Как-то Палюк пришел с Имедом. После этого деревенский силач стал постоянным гостем. Стали наведываться и Капкай с сыном.

Когда Элендей окончательно окреп, приятели начали собираться по вечерам у кузнеца. Все очень привыкли к этим встречам, и если кому-нибудь не удавалось повидаться с товарищами, посидеть с ними вечерок, он чувствовал себя не в своей тарелке, ему явно чего-то не хватало.

Тухтар проводил у кузнеца целые дни. Капкай учил его своему ремеслу.

В этот раз друзья, как обычно, расположились на бревнах около кузни. Палюк теперь щеголял в каком-то невзрачном, кургузеньком пиджачишке, в выцветших шароварах, потрепанных ботинках и внешне ничем не отличался от остальных. Элендей неуверенно достал из кармана трубку, с мольбой посмотрел на Палюка. Тот безнадежно махнул рукой:

— Ладно уж, чади! Горбатого могила исправит. Да поменьше только дыма заглатывай. Не жадничай.

Разговорились. Все больше толковали о крестьянском житье-бытье. А оно не радовало. Сколько ни гни спину, а выгоды не получишь. Одни только мозоли в барышах. На заработки податься? Тоже не медовое дело. Капкай и Миша знают жизнь в городах. Хрен редьки не слаще.

— Да, не милуют нашего братана заводах. По двенадцать часов детей заставляют работать. А платят гроши.

— Этим ты нас не удивишь, — возразил кузнецу Имед. — И наши дети с рассвета дотемна с родителями в поле работают.

— Не скажи, голуба! Работа в поле — совсем другой коленкор. Здесь воздух — не надышишься. А в мастерской — гарь, чад. Пыль металлическая. Как напильником, легкие стачивает.

— Воздухом брюхо не набьешь. Хоть ртом и носом сразу дыши.
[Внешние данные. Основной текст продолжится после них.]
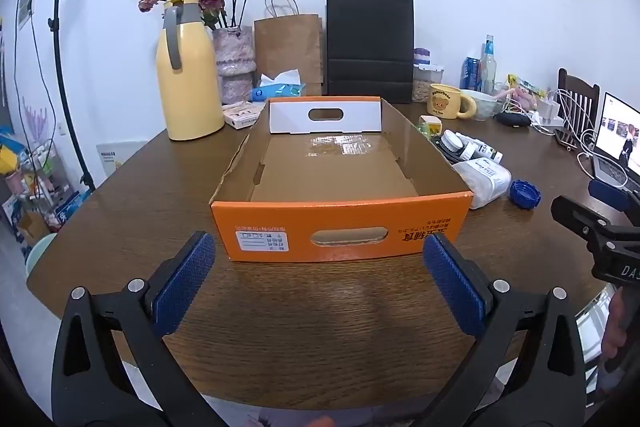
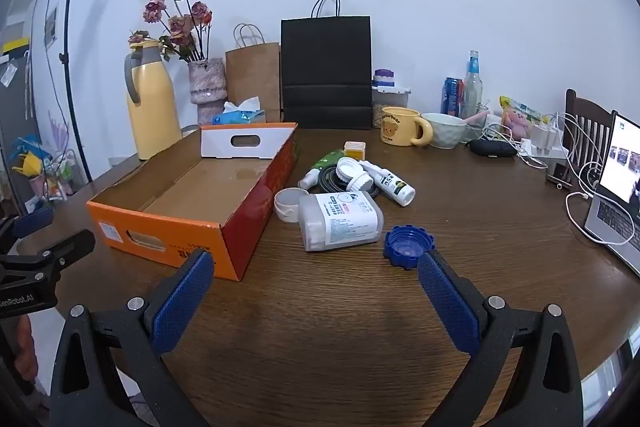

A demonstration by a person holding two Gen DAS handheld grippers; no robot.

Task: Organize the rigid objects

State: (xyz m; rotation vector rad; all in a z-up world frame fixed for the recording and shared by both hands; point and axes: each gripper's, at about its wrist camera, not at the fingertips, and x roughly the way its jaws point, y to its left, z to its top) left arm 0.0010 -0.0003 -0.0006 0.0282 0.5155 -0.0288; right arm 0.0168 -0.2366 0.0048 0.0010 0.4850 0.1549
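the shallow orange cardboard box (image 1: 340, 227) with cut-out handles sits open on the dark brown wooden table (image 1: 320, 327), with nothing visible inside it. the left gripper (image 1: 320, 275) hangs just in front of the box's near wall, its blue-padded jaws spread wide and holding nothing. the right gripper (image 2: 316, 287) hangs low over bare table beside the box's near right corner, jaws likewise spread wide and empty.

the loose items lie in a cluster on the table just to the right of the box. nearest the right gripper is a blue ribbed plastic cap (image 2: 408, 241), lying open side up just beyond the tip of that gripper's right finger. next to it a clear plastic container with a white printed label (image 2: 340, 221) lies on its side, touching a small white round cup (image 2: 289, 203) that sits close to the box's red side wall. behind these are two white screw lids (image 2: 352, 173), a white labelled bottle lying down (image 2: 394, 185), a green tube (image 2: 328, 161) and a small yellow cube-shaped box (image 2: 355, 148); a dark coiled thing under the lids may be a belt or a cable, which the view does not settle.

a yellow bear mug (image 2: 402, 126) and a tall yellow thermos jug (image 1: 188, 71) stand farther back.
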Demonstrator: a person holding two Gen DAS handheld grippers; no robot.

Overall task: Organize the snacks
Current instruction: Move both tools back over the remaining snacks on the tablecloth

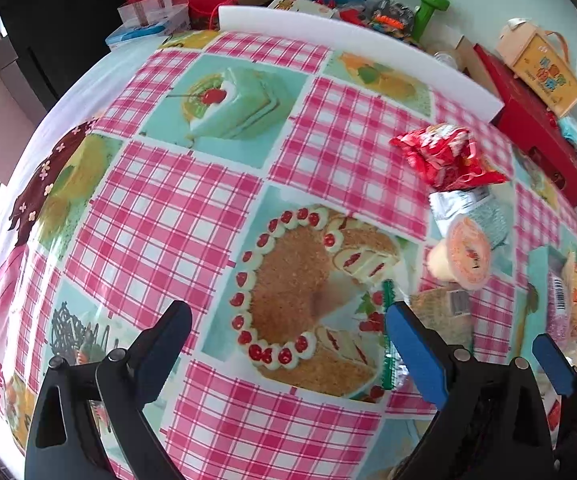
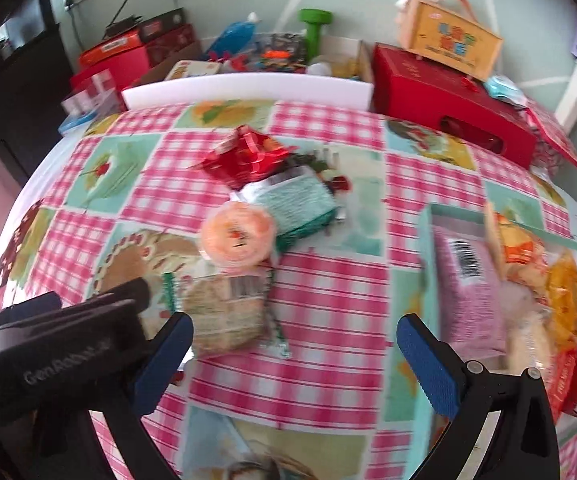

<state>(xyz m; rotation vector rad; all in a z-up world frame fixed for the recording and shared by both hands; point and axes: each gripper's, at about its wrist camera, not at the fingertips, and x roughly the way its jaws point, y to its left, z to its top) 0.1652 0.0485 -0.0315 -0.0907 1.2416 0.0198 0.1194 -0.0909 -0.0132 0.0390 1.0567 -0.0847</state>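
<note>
Several snacks lie loose on the checked tablecloth: a red packet [image 2: 244, 156], a teal-and-silver packet [image 2: 300, 200], an orange-lidded jelly cup [image 2: 236, 236] and a clear packet of brown biscuits [image 2: 224, 316]. They also show in the left wrist view: red packet [image 1: 444, 156], jelly cup [image 1: 466, 256], biscuit packet [image 1: 444, 312]. A teal box [image 2: 428, 280] at the right holds a pink packet [image 2: 468, 280] and orange and yellow packets. My right gripper [image 2: 294, 340] is open and empty, above the cloth just right of the biscuit packet. My left gripper [image 1: 288, 324] is open and empty, left of the snacks.
A white foam strip [image 2: 248, 88] edges the cloth at the back. Behind it stand a red box [image 2: 448, 108], a yellow carton [image 2: 448, 36], a green dumbbell [image 2: 314, 28], a blue bag [image 2: 234, 36] and other boxes. The left gripper's body [image 2: 48, 360] sits beside the right one.
</note>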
— В деревне воробей с голоду не помрет.

— Воробей-то, может, и не помрет. А человек быстро может лапки протянуть. С голодухи да с натуги. И когда только этой каторге конец придет? Как жить? Соображаешь, крутишь, вертишь мысли в разные стороны… Иногда, грешник, до того додумаюсь: пойду воровать! — и все! Не сдыхать же.

— Сказанул! Нынче украдешь, а завтра человека жизни лишишь. Да и сколько нас таких по свету, кто из нужды не вылезает! Все начнем воровать — красть не у кого будет.

— Что верно, то верно… Ну как же тогда быть, что же делать? Ведь по-человечески жить хочется.

— Не спеши, браток, — пробасил Палюк. — Об этом надо хорошенько подумать. Нужно сначала отыскать причину, почему наша жизнь такая. Только тогда можно что-нибудь делать.

— Без причины и чирей не вскочит, — подтвердил Элендей.

— Ведь если дела идут плохо, — продолжал Палюк, — то, значит, в этом кто-то виноват? Вот и надо найти того, кто мешает нам жить, как людям положено. Кто виноват, что мы дрожим над каплей похлебки, которую только скоту можно давать? И почему другие не дрожат над ней?

Все озадаченно переглянулись. Куда клонит Палюк? Разве виноват кто в том, что Элендей бедняк, а Каньдюк богач? Значит, судьбы их такие. Кому что выпадет.